Noch stehen wir ja nicht in der Pflicht. Im Rahmen des Nachtragshaushaltes hat das Land jedoch für jede Bezirksregierung zwölf zusätzliche Stellen vorgesehen. Es handelt sich um Ingenieure, und es ist eine spannende Frage, ob wir als Behörde im Kampf um die besten Köpfe mithalten können. Eventuell müssen wir Leute aus anderen Abteilungen abziehen.
Kommen wir zu einer regionalen Krise: der gesperrten A 45. Geht Ihnen auch alles zu langsam?

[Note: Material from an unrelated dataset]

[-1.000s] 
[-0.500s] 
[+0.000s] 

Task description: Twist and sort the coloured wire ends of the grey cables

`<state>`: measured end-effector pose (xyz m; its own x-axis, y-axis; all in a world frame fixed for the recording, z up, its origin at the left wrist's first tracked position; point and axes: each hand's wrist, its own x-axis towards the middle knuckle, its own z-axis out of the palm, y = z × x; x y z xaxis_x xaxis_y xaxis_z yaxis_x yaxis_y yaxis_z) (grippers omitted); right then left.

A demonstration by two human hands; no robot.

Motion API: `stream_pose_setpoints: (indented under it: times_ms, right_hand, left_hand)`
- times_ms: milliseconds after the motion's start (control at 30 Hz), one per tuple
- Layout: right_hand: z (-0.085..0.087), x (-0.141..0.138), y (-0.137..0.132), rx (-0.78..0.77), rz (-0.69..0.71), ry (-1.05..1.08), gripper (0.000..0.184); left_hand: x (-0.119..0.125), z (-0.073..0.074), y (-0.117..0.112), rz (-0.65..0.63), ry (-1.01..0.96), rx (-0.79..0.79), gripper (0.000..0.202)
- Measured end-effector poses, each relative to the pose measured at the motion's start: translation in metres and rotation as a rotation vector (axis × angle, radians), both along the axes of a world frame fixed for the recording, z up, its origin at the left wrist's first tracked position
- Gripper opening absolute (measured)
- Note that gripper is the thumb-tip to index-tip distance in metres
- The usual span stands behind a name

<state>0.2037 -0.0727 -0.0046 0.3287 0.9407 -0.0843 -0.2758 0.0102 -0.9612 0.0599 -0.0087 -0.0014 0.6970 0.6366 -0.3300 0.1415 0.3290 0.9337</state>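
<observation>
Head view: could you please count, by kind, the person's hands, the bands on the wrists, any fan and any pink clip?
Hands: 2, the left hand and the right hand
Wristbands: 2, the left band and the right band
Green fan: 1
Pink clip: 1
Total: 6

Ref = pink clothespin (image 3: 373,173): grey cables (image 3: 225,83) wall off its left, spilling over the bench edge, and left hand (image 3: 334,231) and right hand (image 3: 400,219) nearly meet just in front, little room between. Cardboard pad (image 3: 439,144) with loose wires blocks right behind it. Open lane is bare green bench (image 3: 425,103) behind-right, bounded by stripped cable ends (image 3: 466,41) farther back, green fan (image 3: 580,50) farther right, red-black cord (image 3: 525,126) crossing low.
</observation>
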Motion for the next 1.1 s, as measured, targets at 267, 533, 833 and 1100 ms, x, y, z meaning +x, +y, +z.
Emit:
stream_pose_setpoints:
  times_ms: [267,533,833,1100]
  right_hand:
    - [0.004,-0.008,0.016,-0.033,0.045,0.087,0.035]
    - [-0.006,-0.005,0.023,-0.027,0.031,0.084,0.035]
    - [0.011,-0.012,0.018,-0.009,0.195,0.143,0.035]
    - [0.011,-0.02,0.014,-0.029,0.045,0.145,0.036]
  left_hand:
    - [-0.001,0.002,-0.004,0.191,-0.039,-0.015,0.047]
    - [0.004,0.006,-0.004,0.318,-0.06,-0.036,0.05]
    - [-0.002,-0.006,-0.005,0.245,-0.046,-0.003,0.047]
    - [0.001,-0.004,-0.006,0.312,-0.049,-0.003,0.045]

Jede Woche, die der Neubau eher fertig wird, hilft dieser Region. Alle an diesem Projekt beteiligten Akteure sind gut beraten, so viel Tempo wie möglich zu machen. Ich habe mir die Lage neulich vor Ort angesehen. Die Hauptschlagader dieser Region ist kollabiert. Lüdenscheid erstickt im Verkehr. Die Auswirkungen werden jetzt erst Schritt für Schritt sichtbar. Die Autobahn ist ein Dominostein, der die ganze Reihe zum Umkippen bringen könnte. Zusammen mit der Inflation, der Rezession und dem Facharbeitermangel bildet sich eine gefährliche Gemengelage. Diese Region benötigt echt Unterstützung, auch finanzieller Art. Im östlichen Ruhrgebiet helfen wir, den Strukturwandel zu schaffen. Ähnliches braucht auch die bisher wirtschaftsstärkste Region von NRW. Vom Bund erwarte ich, das Planungsrecht so zu gestalten, dass ein Neubau so schnell wie möglich umgesetzt werden kann. Man darf die Menschen und die Unternehmen dort nicht hängen lassen.